# Excavation Startup



## excavate (Aug 16, 2011)

*Earthwork 3D Software*

You'll need Agtek 3D software and I have some for sale. Also Graphic Grade 3d for the field.


----------



## excavate (Aug 16, 2011)

Let me know if you are looking for Agtek Earthworks 3D or Graphic Grade 3D GPS software.


----------



## Agcadmin1 (Mar 29, 2010)

A grading and excavation company is probably the last thing anyone on this forum would want to start at this point. This buisness is driven solely on capital and in the current markets its tough for even the strongest excavating contractors to survive as they wait out payment from owners or gc's. From the questions you asked it doesnt seem like you have a great deal of experience in bidding or managing site projects. Completeing the work itself is the easy part as experienced operators and skilled labor are fairly easy to come by today although some are at a high price. I would seriously consider my options before taking a leap into the excavtion buisness as this is a brutal market and makes you old beyond your years in a hurry.


----------



## denick (Feb 13, 2006)

I don't know if these business start up threads are trolls or not. It seems we should have a sticky thread that reads, "Excavating business start up questions read this first"

We should gather all the advice given in so many threads into one thread.

It should be titled,

Up until now in the United States of America you are free to start any business you can dream up!

Then we can add posts on the pro's and con's that pertain to the business of dirt.

Business sense

Investment sense

Return on investment

Smelling like diesel or hydraulic fluid or my favorite, gear oil.

Always cracked hands and grease under finger nails.

Working in cold and or heat.

Watching 3 days work wash away in 1 hour and 11 minutes.

Packing your wife and kids in the car for vacation and watching your youngest cry as they drive away because dad has to get "that" job done.

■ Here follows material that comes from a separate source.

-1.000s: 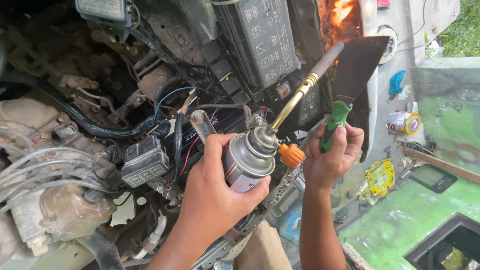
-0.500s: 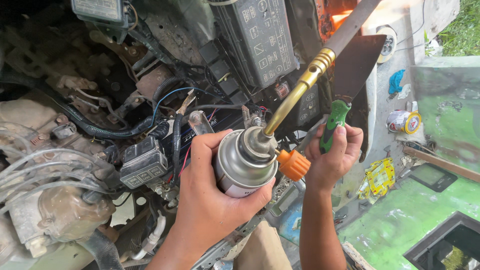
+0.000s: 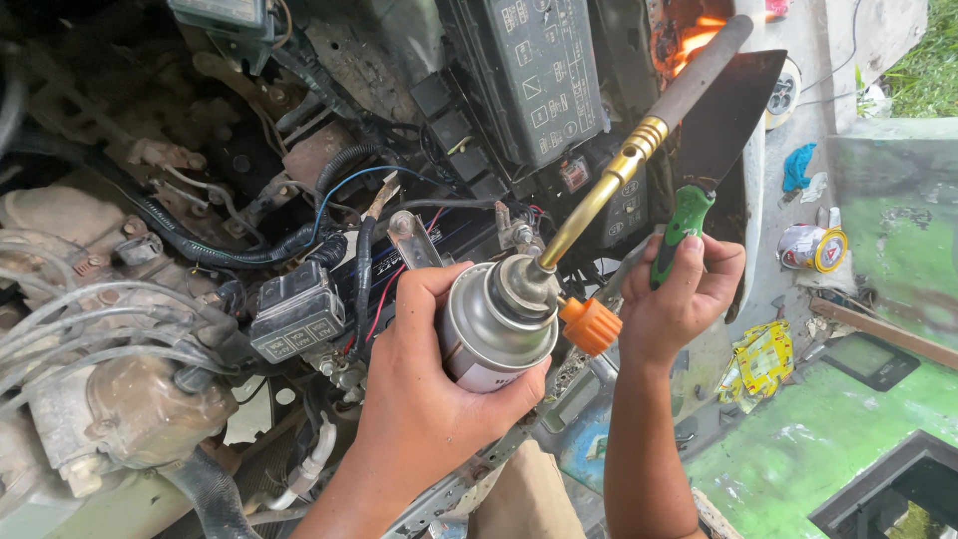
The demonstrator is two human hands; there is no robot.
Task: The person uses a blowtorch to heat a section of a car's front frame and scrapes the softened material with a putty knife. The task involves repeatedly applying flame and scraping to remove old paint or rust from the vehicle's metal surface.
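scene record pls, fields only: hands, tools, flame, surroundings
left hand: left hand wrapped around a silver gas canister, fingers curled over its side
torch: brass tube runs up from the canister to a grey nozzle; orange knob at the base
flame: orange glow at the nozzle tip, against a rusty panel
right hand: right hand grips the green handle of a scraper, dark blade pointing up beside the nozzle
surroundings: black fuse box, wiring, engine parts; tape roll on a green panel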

Yeah there must be some good advice we could collect in a thread like this.


----------



## dayexco (Mar 4, 2006)

good one nick:thumbup:


----------



## rino1494 (Jan 31, 2006)

How bout this.........you cannot start a thread until you have 15 posts or something. That will avoid the hassle of us getting all worked up and depressed.


----------



## kevin332 (Jan 27, 2009)

Funny, I have been reading all of these remarks regarding starting up an excavation business. I myself have been in the business for over 17 years and frankly i cannot believe what i am reading. I realize that everyone is entitled to his/her opinion, but all this negatism is beyond belief. If this business is everything you all say it is, then WHY are you doing it?? And as for the negatism, for me, this exactly what is wrong with our economy/country today. Too much greed and negatism!! Turn off the television and be grateful we get to live our dream even when times our rough.:clap:


----------



## Moxley-Kidwell (Jan 28, 2011)

I don't think anyone is saying they don't like what they do or being overly negative. We are giving a real world opinions to this fellow so he can make a informed choice to start or not. The economy isn't good right now, but I wouldn't trade my job/business for anything. We are paying the bills and have a very good life, it has a bit of stress at times but its all good.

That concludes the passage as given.